Stored dataset items
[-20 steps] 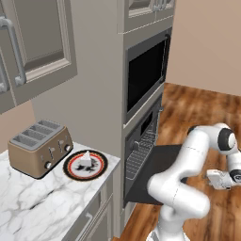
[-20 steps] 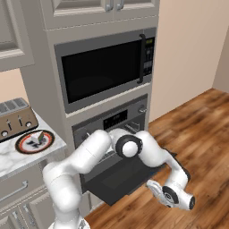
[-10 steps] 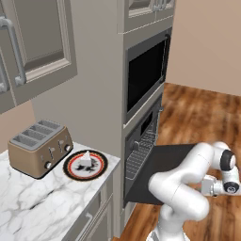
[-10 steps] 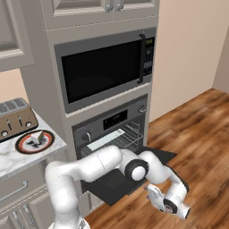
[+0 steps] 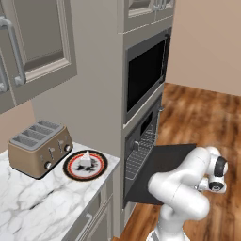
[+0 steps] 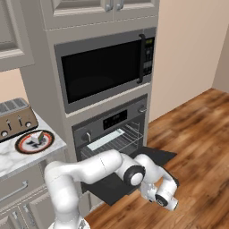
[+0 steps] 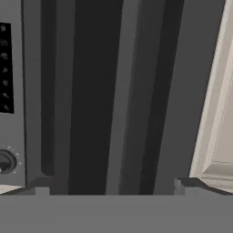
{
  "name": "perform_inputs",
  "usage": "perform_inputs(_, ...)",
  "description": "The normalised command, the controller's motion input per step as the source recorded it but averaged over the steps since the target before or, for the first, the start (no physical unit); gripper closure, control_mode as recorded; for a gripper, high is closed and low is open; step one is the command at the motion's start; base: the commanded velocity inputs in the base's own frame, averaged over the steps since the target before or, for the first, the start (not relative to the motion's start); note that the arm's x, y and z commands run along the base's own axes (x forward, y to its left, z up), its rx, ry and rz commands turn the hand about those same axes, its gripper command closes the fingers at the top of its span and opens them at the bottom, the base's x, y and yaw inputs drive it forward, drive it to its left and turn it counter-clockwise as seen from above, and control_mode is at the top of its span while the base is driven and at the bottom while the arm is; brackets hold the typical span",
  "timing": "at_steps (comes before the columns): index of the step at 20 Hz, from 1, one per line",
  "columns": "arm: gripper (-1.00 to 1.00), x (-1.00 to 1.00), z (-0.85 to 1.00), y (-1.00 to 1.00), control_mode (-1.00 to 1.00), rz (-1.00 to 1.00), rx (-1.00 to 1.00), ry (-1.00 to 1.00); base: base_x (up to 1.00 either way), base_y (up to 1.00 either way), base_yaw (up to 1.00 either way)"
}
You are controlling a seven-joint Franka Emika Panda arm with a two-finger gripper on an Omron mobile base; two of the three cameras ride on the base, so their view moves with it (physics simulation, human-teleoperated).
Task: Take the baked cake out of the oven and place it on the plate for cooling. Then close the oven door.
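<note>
Notably, in the left base view the baked cake (image 5: 85,159) already sat on the plate (image 5: 75,172), on the marble counter (image 5: 37,207) just right of the toaster (image 5: 40,148). So the closing step was judged to remain. The oven door (image 5: 164,167) hung fully down, flat and level, its long axis running left to right across the oven (image 5: 141,155) mouth. The arm's wrist was low at the door's far right side, off its free edge; the gripper itself could not be made out here.

In the right base view the gripper (image 6: 162,201) lay below and just in front of the door's outer edge, near the wood floor (image 6: 197,147). A pale tray (image 6: 105,139) rested on the wire rack inside. To the right, open floor gave room for an upward swing; the cabinet column on the left bounded it.

In the hand view the camera looked up along the dark microwave (image 7: 91,91) front, with a knob (image 7: 5,161) at lower left. Both fingertips (image 7: 42,191) stood wide apart with nothing between them. The door probably lay above and behind the fingers, though this angle left that uncertain.
</note>
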Motion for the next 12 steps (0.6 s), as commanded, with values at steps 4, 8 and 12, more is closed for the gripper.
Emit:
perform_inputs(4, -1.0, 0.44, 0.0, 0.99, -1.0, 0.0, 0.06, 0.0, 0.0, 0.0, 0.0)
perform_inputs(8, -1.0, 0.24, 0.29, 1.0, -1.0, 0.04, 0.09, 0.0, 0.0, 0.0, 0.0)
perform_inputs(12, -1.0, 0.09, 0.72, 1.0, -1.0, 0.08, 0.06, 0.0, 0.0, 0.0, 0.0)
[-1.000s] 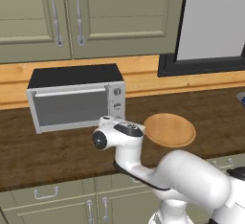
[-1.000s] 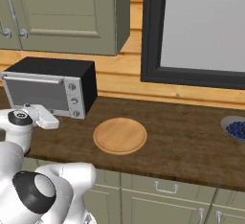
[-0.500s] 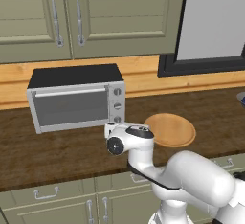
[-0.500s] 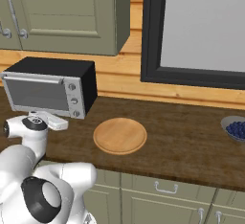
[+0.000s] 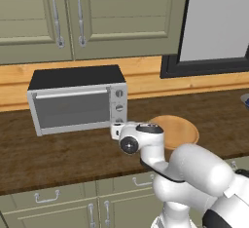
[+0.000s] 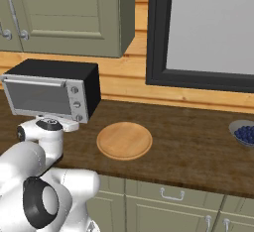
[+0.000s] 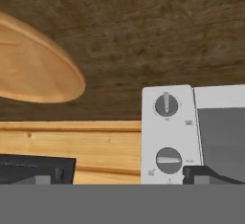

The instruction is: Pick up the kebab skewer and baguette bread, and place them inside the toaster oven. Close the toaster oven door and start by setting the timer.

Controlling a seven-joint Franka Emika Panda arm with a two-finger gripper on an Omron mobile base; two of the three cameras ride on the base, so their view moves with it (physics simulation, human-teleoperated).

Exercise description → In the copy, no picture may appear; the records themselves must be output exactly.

Solved exercise →
[-20 steps] 
[-20 steps] 
[-10 steps] 
[-10 steps] 
[+0 steps] 
[+0 steps] 
[+0 steps] 
{
  "name": "perform_inputs",
  "usage": "perform_inputs(_, ...)",
  "description": "The normalised command, the controller's motion input per step as the source recorded it but averaged over the steps since the target before or, for the first, the start (no physical unit); gripper closure, control_mode as recorded; for a gripper, high is closed and low is open; step one is the command at the motion's start; base: the commanded velocity inputs in the base's own frame, averaged over the steps since the target before or, for the first, the start (not relative to the motion's start); note that the arm's x, y and z commands run along the base's own axes (x forward, y to its left, z up), its rx, ry and rz commands turn the hand about those same axes, its gripper command closes the fingers at the top of its span and opens them at the bottom, the base's x, y and yaw inputs drive it forward, drive it to its left and turn it counter-clockwise as seen from above, and control_mode is at the top of its span while the base is driven and at the bottom while the arm is; brackets hold the typical span",
  "timing": "at_steps (comes before the columns): index of the step at 20 Hz, from 1, one per line",
  "columns": "arm: gripper (-1.00 to 1.00), x (-1.00 to 1.00), z (-0.85 to 1.00), y (-1.00 to 1.00), control_mode (-1.00 to 1.00), rz (-1.00 to 1.00), rx (-1.00 to 1.00), ry (-1.00 to 1.00); base: base_x (up to 1.00 either way), base_y (up to 1.00 either way), base_yaw (up to 1.00 either way)"
}
You are controlling a seven-joint Franka Emika Panda arm with a two-finger gripper on an Omron mobile base; two of the three cameras ride on the base, so their view moves with it (physics simulation, human-teleoperated).
Task: Take the baked cake out of the oven and place it on the plate for cooling. Then close the oven door.
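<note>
Notably, in the left base view the baked cake (image 5: 85,159) already sat on the plate (image 5: 75,172), on the marble counter (image 5: 37,207) just right of the toaster (image 5: 40,148). So the closing step was judged to remain. The oven door (image 5: 164,167) hung fully down, flat and level, its long axis running left to right across the oven (image 5: 141,155) mouth. The arm's wrist was low at the door's far right side, off its free edge; the gripper itself could not be made out here.

In the right base view the gripper (image 6: 162,201) lay below and just in front of the door's outer edge, near the wood floor (image 6: 197,147). A pale tray (image 6: 105,139) rested on the wire rack inside. To the right, open floor gave room for an upward swing; the cabinet column on the left bounded it.

In the hand view the camera looked up along the dark microwave (image 7: 91,91) front, with a knob (image 7: 5,161) at lower left. Both fingertips (image 7: 42,191) stood wide apart with nothing between them. The door probably lay above and behind the fingers, though this angle left that uncertain.
</note>
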Motion for the next 12 steps (0.6 s), as commanded, with values at steps 4, 8 and 12, more is closed for the gripper.
Emit:
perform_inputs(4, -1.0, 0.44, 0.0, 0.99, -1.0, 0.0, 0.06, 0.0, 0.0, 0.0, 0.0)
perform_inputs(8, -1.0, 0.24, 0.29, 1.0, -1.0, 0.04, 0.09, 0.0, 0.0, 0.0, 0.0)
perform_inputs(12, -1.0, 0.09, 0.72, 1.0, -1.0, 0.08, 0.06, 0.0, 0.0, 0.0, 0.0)
[-1.000s] 
[-1.000s] 
[-0.500s] 
[-0.500s] 
[+0.000s] 
[+0.000s] 
[+0.000s] 

The instruction is: Pick up the kebab skewer and baguette bread, and place them inside the toaster oven. Close the toaster oven door and start by setting the timer.

Controlling a seven-joint Franka Emika Panda arm with a two-finger gripper on an Omron mobile base; two of the three cameras ride on the base, so their view moves with it (physics simulation, human-teleoperated).

This response contains the complete answer.